El individuo no debería ser castigado por ejercer sus derechos morales. Dice el profesor Douglas N. Housak que “parecería obvio que la ley penal no debe prohibir una conducta para la que se tenga un derecho moral[1]. Es diferente la aproximación social a las drogas a una aproximación individual, ya que la aplicación de leyes que castigan su consumo supone el avasallamiento de valiosas libertades individuales. El comportamiento humano individual está más allá de la interferencia del Estado, un principio básico del liberalismo.

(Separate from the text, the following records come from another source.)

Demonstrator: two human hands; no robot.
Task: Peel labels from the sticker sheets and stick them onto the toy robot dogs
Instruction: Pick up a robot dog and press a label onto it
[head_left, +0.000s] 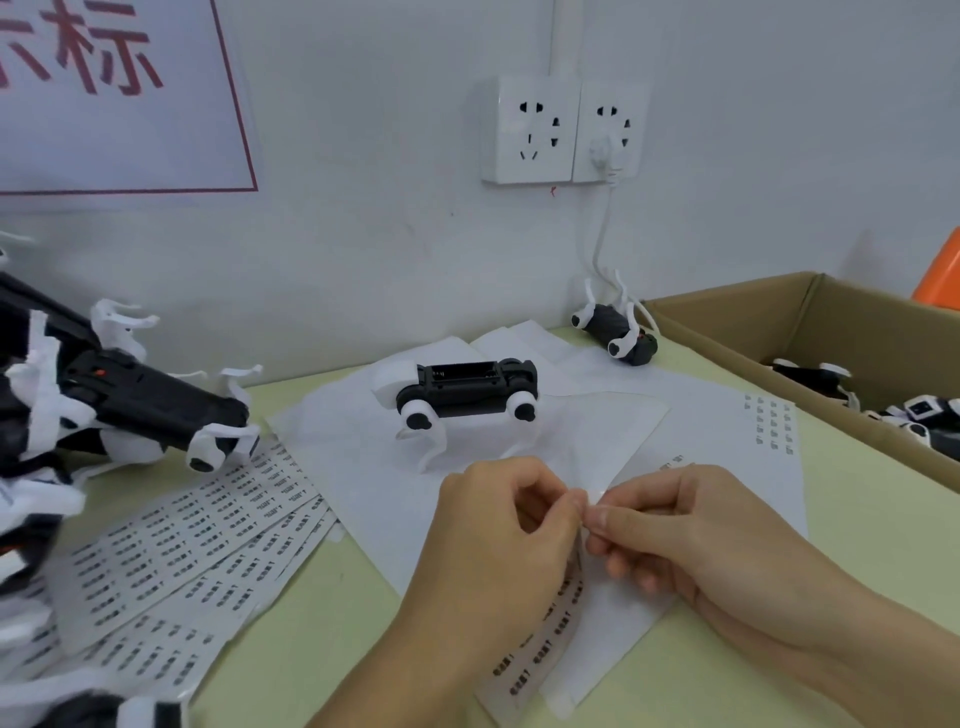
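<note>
A black-and-white toy robot dog (462, 397) stands on white paper at the table's middle, just beyond my hands. My left hand (493, 551) grips a sticker sheet (540, 644) that hangs down from its fingers, printed labels showing on its lower part. My right hand (691, 540) pinches the sheet's top edge, fingertip to fingertip with the left hand; whether a label is between its fingers I cannot tell. More sticker sheets (197, 545) lie fanned out on the left.
A heap of toy dogs (104, 410) fills the left edge. One dog (618, 335) lies on its back near the wall. A cardboard box (810, 332) with more dogs stands at right. Used backing papers (727, 431) cover the table's centre. Wall sockets (561, 130) with a cable hang behind.
</note>
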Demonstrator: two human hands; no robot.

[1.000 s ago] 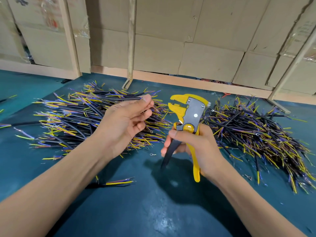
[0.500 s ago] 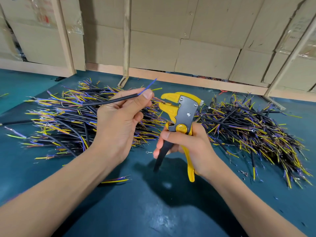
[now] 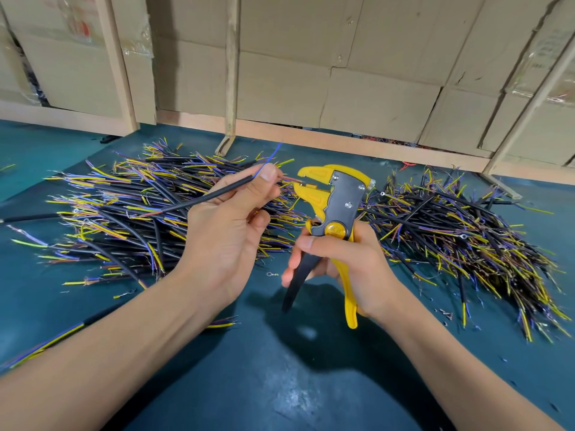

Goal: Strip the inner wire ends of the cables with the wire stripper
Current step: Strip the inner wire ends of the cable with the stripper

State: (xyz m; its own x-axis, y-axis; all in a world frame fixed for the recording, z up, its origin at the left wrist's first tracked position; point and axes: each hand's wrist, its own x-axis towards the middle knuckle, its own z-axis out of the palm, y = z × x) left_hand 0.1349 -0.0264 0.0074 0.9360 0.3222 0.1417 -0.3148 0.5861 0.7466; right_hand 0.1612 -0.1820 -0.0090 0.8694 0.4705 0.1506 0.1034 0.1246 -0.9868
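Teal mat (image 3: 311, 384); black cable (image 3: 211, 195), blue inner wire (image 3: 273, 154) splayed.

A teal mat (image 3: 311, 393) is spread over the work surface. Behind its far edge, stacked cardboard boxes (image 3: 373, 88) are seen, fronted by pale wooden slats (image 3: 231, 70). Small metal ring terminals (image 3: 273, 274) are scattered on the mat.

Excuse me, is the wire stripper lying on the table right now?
No, the right hand grips the wire stripper by its handles and holds it upright above the table.
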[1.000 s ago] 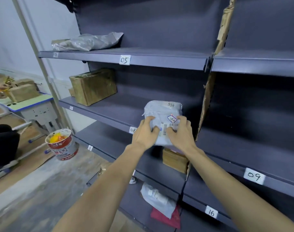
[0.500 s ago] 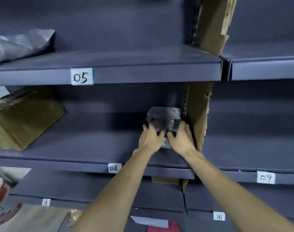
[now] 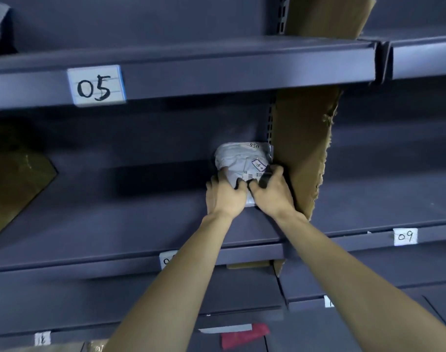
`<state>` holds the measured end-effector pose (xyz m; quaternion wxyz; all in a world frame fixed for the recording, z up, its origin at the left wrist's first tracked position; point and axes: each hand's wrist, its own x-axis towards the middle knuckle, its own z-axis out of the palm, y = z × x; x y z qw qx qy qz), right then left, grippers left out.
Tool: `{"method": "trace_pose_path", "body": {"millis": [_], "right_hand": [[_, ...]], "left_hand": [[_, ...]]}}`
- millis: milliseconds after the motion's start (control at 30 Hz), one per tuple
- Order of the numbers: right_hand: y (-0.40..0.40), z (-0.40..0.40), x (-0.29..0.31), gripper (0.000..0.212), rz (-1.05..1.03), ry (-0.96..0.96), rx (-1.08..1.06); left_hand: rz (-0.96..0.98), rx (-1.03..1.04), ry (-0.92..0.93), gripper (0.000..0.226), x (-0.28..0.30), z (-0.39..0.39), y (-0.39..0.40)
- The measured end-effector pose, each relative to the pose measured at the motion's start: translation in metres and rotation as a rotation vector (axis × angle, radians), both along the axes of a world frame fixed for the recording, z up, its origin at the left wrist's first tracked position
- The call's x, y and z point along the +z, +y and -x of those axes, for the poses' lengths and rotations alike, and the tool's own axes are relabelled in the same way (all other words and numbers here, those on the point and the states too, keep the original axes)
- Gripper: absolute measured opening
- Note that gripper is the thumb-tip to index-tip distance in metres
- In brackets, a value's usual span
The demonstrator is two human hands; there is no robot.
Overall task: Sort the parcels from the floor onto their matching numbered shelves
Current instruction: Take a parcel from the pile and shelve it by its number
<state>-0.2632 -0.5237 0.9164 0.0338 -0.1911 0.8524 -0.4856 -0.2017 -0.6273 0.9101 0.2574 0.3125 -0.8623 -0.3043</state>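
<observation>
A grey plastic-wrapped parcel (image 3: 242, 161) with a barcode label and a handwritten tag sits deep at the right end of the grey shelf (image 3: 140, 224) whose front label is partly covered by my forearm. My left hand (image 3: 224, 194) grips its lower left side. My right hand (image 3: 270, 191) grips its lower right edge, fingers curled over the label. The parcel rests against a brown cardboard divider (image 3: 303, 148).
The shelf above bears the label 05 (image 3: 97, 86). The bay to the right is labelled 09 (image 3: 405, 236). A brown cardboard box (image 3: 11, 179) stands at the left of the same shelf. A red packet (image 3: 244, 337) and a grey packet lie on a lower shelf.
The parcel has gone from in front of the shelf edge to deep inside the shelf, against the cardboard divider. My view has closed in on the shelving, and both hands stay on the parcel.
</observation>
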Motion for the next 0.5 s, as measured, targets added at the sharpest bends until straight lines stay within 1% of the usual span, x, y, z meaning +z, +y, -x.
{"method": "trace_pose_path", "body": {"millis": [67,133,200,233,300,400,500], "right_hand": [[-0.001,-0.005,0.001,0.050,-0.066,0.082,-0.023],[-0.002,-0.011,0.003,0.043,-0.159,0.224,-0.037],[0.000,-0.015,0.006,0.041,-0.273,0.343,-0.029],[0.001,-0.017,0.008,0.040,-0.322,0.372,-0.015],[0.006,-0.021,0.010,0.041,-0.346,0.343,0.014],[0.018,-0.033,0.012,0.048,-0.276,0.218,0.038],[0.030,-0.048,0.009,0.050,-0.225,0.219,0.035]], "left_hand": [[0.139,0.051,0.045,0.051,0.001,-0.004,0.006],[0.286,0.051,0.061,0.046,0.000,-0.006,0.010],[0.367,0.041,0.032,0.039,0.003,-0.007,0.009],[0.391,0.038,0.029,0.038,0.003,-0.008,0.009],[0.353,0.008,0.028,0.038,0.004,-0.011,0.012],[0.309,-0.042,-0.104,0.043,0.001,-0.020,0.012],[0.279,-0.063,-0.145,0.050,0.003,-0.038,0.017]]}}
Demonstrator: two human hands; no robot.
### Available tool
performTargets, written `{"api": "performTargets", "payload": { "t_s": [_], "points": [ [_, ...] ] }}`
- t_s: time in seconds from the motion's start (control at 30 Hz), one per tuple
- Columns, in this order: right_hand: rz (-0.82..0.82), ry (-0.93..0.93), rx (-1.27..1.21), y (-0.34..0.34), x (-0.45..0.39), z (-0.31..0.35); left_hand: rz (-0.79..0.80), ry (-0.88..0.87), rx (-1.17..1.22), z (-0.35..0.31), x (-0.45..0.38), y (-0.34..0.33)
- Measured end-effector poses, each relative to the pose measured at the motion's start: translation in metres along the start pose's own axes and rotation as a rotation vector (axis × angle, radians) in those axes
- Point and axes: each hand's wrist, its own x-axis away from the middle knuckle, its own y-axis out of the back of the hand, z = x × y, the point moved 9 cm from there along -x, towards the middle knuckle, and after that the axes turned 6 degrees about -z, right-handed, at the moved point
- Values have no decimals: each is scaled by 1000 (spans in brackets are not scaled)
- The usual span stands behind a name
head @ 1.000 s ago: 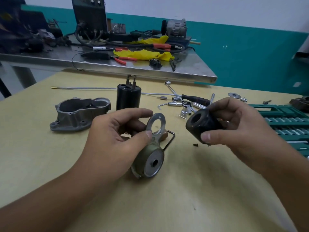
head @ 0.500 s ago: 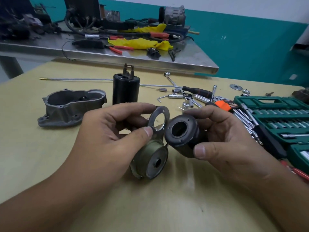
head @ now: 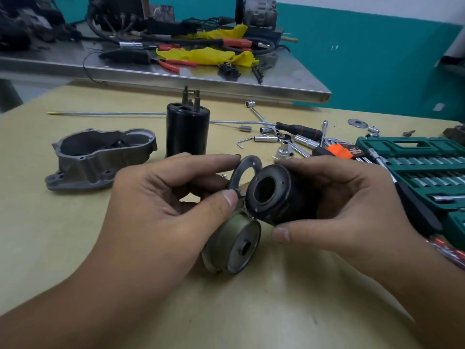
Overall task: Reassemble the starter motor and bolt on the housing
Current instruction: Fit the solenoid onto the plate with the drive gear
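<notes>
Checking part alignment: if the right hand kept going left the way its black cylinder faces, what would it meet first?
Probably the metal ring pinched by the left hand; the black cylinder's open end sits beside it, though depth is unclear.

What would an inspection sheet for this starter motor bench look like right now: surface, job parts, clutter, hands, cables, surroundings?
Surface: tan wooden table, bare in front.
Job's things: black hollow cylindrical motor body; flat grey metal ring plate; olive-green round end cap with centre hole lying on table; grey cast aluminium housing at left; upright black cylinder with terminal posts.
Clutter: loose chrome sockets and wrenches; green socket set case.
Hands: left hand pinches ring plate; right hand grips motor body.
Cables: thin grey cable across table; black leads on far bench.
Surroundings: steel bench with yellow cloth; teal wall.
</notes>
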Motion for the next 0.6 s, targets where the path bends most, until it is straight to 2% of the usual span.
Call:
{"api": "performTargets", "payload": {
  "t_s": [0.33, 0.5, 0.6],
  "points": [
    [-99, 138, 157, -1, 4, 15, 61, 91, 35, 7, -4, -4],
    [-137, 82, 60, 6, 4, 13, 105, 123, 50, 7, -4, -9],
    [-137, 79, 88, 6, 4, 12, 129, 151, 58, 8, -5, -10]
  ]
}}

El camino más fácil es negar las frustraciones antes que admitir que este malogrado combate es sólo beneficioso para los países ricos y tiene un costo irreversible para los países pobres. Las economías de estos países, a los que se relaciona con la producción y distribución de drogas, no sólo se estancan sino que además se degrada el capital humano. Sin embargo los costos económicos, aunque enormes, son una nimiedad comparados con los costos sociales que han llevado a sociedades como la mexicana a institucionalizar el crimen como un componente más de la estructura social nacional.

Pero ¿quién es el culpable? ¿La joven colombiana que pierde la vida en un avión rumbo a Estados Unidos con los intestinos llenos de grapas de coca? ¿El respetado empresario farmacéutico que impide la legalización de las drogas? ¿El Estado que se ha dejado secuestrar por la industria petroquímica y la farmacéutica?

[1] Douglas N. Housak, “What the America´s Users Spend on Illegal Drugs 1988-1993”, publicado por la Oficina de Política de Control de Drogas (ONDCP) de la Presidencia de los Estados Unidos.